■ **Task statement**
The listing below is to be copied exactly, with pictures excluded.
________________________
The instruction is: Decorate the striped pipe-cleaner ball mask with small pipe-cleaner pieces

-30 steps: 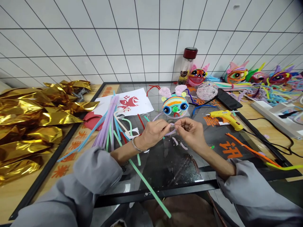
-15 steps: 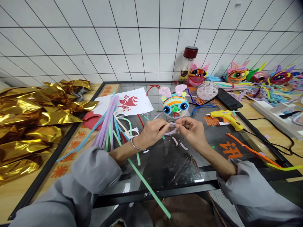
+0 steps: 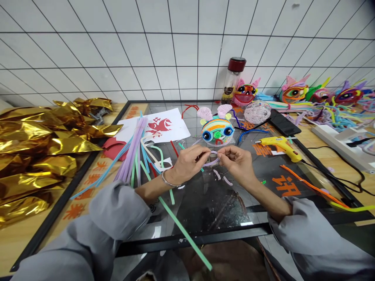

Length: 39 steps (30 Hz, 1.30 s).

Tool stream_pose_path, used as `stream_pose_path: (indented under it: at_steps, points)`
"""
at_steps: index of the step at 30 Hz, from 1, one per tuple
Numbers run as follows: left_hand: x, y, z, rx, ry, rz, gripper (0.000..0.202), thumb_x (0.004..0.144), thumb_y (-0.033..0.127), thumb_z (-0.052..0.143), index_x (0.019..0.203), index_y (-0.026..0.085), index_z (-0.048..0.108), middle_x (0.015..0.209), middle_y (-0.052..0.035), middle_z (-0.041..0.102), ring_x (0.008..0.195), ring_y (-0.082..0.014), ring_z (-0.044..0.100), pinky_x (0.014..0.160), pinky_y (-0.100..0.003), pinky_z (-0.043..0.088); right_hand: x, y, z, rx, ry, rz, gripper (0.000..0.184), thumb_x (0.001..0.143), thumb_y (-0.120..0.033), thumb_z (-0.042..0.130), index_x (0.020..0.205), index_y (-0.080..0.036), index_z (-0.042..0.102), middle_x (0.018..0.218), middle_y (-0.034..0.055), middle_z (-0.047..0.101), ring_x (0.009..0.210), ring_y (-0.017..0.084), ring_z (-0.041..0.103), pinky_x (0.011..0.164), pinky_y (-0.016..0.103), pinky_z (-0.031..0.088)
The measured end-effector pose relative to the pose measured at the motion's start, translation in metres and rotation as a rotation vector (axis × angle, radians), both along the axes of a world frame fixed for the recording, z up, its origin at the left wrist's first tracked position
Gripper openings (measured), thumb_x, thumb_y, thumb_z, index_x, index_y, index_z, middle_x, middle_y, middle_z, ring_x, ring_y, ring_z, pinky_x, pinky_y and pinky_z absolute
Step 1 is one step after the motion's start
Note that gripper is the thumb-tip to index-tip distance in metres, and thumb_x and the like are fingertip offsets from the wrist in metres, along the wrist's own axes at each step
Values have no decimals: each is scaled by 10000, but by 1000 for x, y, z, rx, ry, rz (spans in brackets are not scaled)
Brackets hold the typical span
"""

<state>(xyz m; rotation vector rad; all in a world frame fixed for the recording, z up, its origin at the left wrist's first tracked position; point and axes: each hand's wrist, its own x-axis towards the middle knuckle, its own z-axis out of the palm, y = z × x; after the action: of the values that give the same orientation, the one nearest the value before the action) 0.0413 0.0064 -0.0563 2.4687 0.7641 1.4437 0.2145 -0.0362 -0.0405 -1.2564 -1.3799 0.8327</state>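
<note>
evidently a bending step, as i read it: a lilac strip [image 3: 211, 163] is up between the two hands, over the counter [image 3: 202, 207] and just in front of a striped animal head [image 3: 217, 130], curved into a small loop. left hand [image 3: 190, 162]: thumb and forefinger closed in a pinch on the strip, the other fingers curled under. right hand [image 3: 236, 159]: fingertips likewise pinched on it, the remaining fingers loosely bent. whether they grip the very ends, cannot tell; the knuckles cover them. next move, in my judgement, calls for a steady pinch on both sides and a light turn, so the curve evens out without a kink. materials: the strip looks soft and fuzzy, probably wire-cored, so it should keep whatever bend it is given. the head is rounded, wound in bands of colour, with glossy blue eyes and lilac ears. two short lilac offcuts [image 3: 222, 177] lie near the hands on dark, shiny glass. to the left, a straight lilac bundle [image 3: 135, 136] and a long mint strip [image 3: 183, 228]; beyond, crumpled gold foil [image 3: 58, 146], sharp-creased and mirror-bright. to the right, a smooth yellow glue gun [image 3: 278, 145].
</note>
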Motion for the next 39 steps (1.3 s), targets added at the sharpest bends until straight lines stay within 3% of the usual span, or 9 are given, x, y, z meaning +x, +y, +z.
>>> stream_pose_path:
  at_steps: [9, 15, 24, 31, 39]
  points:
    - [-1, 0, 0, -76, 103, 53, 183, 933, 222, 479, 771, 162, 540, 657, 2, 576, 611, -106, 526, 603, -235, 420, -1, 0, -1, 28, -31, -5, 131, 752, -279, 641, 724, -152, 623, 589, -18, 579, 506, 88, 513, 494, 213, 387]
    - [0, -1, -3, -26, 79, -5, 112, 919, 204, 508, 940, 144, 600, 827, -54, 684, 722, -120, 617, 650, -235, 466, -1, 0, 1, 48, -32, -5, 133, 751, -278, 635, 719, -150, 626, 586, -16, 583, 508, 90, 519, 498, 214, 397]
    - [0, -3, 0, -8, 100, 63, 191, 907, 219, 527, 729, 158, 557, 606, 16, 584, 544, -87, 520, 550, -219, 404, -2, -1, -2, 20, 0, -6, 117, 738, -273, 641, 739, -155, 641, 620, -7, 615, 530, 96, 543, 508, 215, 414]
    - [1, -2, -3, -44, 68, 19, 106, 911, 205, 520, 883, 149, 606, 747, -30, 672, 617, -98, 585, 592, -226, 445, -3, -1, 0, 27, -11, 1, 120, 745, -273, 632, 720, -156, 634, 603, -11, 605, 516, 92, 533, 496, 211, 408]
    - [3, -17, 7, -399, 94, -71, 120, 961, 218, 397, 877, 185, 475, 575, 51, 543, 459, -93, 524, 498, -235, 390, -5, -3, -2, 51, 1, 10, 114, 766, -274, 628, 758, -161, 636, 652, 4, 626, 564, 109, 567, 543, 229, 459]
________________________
■ **Exercise output**
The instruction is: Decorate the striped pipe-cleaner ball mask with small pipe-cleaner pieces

-30 steps: 
-15 steps: 
+0 steps: 

Length: 39 steps (30 Hz, 1.30 s).

Tool stream_pose_path, used as `stream_pose_path: (indented under it: at_steps, points)`
"""
at_steps: index of the step at 30 Hz, from 1, one per tuple
Numbers run as follows: left_hand: x, y, z, rx, ry, rz, gripper (0.000..0.202), thumb_x (0.004..0.144), thumb_y (-0.033..0.127), thumb_z (-0.052..0.143), index_x (0.019..0.203), index_y (-0.026..0.085), index_z (-0.048..0.108), middle_x (0.015..0.209), middle_y (-0.052..0.035), middle_z (-0.041..0.102), ring_x (0.008..0.195), ring_y (-0.082..0.014), ring_z (-0.044..0.100), pinky_x (0.014..0.160), pinky_y (-0.100..0.003), pinky_z (-0.043..0.088); right_hand: x, y, z, rx, ry, rz, gripper (0.000..0.184), thumb_x (0.001..0.143), thumb_y (-0.120..0.033), thumb_z (-0.042..0.130), index_x (0.020..0.205), index_y (-0.080..0.036), index_z (-0.042..0.102), middle_x (0.018..0.218), middle_y (-0.034..0.055), middle_z (-0.047..0.101), ring_x (0.009..0.210), ring_y (-0.017..0.084), ring_z (-0.041..0.103), pinky_x (0.011..0.164), pinky_y (-0.016..0.103), pinky_z (-0.031..0.088)
The measured end-effector pose relative to the pose measured at the motion's start, translation in metres and rotation as a rotation vector (axis × angle, radians), both along the axes of a world frame fixed for the recording, z up, its origin at the left wrist's first tracked position
Gripper openings (measured), thumb_x, thumb_y, thumb_z, index_x, index_y, index_z, middle_x, middle_y, middle_z, ring_x, ring_y, ring_z, pinky_x, pinky_y and pinky_z absolute
Step 1 is one step after the motion's start
Note that gripper is the thumb-tip to index-tip distance in metres, and thumb_x and the like are fingertip offsets from the wrist in metres, along the wrist's own axes at each step
Values have no decimals: each is scaled by 10000, but by 1000 for x, y, z, rx, ry, rz (spans in brackets are not scaled)
Brackets hold the typical span
"""

<state>(xyz m; rotation vector rad; all in a world frame fixed for the recording, z up, its origin at the left wrist's first tracked position; point and axes: each hand's wrist, its own x-axis towards the middle knuckle, its own z-axis out of the palm, y = z × x; after the action: of the values that give the same orientation, the one nearest the value before the action) 0.0413 0.0064 -0.0563 2.4687 0.7641 1.4437 0.2145 -0.0362 -0.0405 -1.2564 -1.3799 0.8327</state>
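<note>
evidently a bending step, as i read it: a lilac strip [image 3: 211, 163] is up between the two hands, over the counter [image 3: 202, 207] and just in front of a striped animal head [image 3: 217, 130], curved into a small loop. left hand [image 3: 190, 162]: thumb and forefinger closed in a pinch on the strip, the other fingers curled under. right hand [image 3: 236, 159]: fingertips likewise pinched on it, the remaining fingers loosely bent. whether they grip the very ends, cannot tell; the knuckles cover them. next move, in my judgement, calls for a steady pinch on both sides and a light turn, so the curve evens out without a kink. materials: the strip looks soft and fuzzy, probably wire-cored, so it should keep whatever bend it is given. the head is rounded, wound in bands of colour, with glossy blue eyes and lilac ears. two short lilac offcuts [image 3: 222, 177] lie near the hands on dark, shiny glass. to the left, a straight lilac bundle [image 3: 135, 136] and a long mint strip [image 3: 183, 228]; beyond, crumpled gold foil [image 3: 58, 146], sharp-creased and mirror-bright. to the right, a smooth yellow glue gun [image 3: 278, 145].
</note>
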Motion for the next 39 steps (1.3 s), targets added at the sharpest bends until straight lines stay within 3% of the usual span, or 9 are given, x, y, z meaning +x, +y, +z.
>>> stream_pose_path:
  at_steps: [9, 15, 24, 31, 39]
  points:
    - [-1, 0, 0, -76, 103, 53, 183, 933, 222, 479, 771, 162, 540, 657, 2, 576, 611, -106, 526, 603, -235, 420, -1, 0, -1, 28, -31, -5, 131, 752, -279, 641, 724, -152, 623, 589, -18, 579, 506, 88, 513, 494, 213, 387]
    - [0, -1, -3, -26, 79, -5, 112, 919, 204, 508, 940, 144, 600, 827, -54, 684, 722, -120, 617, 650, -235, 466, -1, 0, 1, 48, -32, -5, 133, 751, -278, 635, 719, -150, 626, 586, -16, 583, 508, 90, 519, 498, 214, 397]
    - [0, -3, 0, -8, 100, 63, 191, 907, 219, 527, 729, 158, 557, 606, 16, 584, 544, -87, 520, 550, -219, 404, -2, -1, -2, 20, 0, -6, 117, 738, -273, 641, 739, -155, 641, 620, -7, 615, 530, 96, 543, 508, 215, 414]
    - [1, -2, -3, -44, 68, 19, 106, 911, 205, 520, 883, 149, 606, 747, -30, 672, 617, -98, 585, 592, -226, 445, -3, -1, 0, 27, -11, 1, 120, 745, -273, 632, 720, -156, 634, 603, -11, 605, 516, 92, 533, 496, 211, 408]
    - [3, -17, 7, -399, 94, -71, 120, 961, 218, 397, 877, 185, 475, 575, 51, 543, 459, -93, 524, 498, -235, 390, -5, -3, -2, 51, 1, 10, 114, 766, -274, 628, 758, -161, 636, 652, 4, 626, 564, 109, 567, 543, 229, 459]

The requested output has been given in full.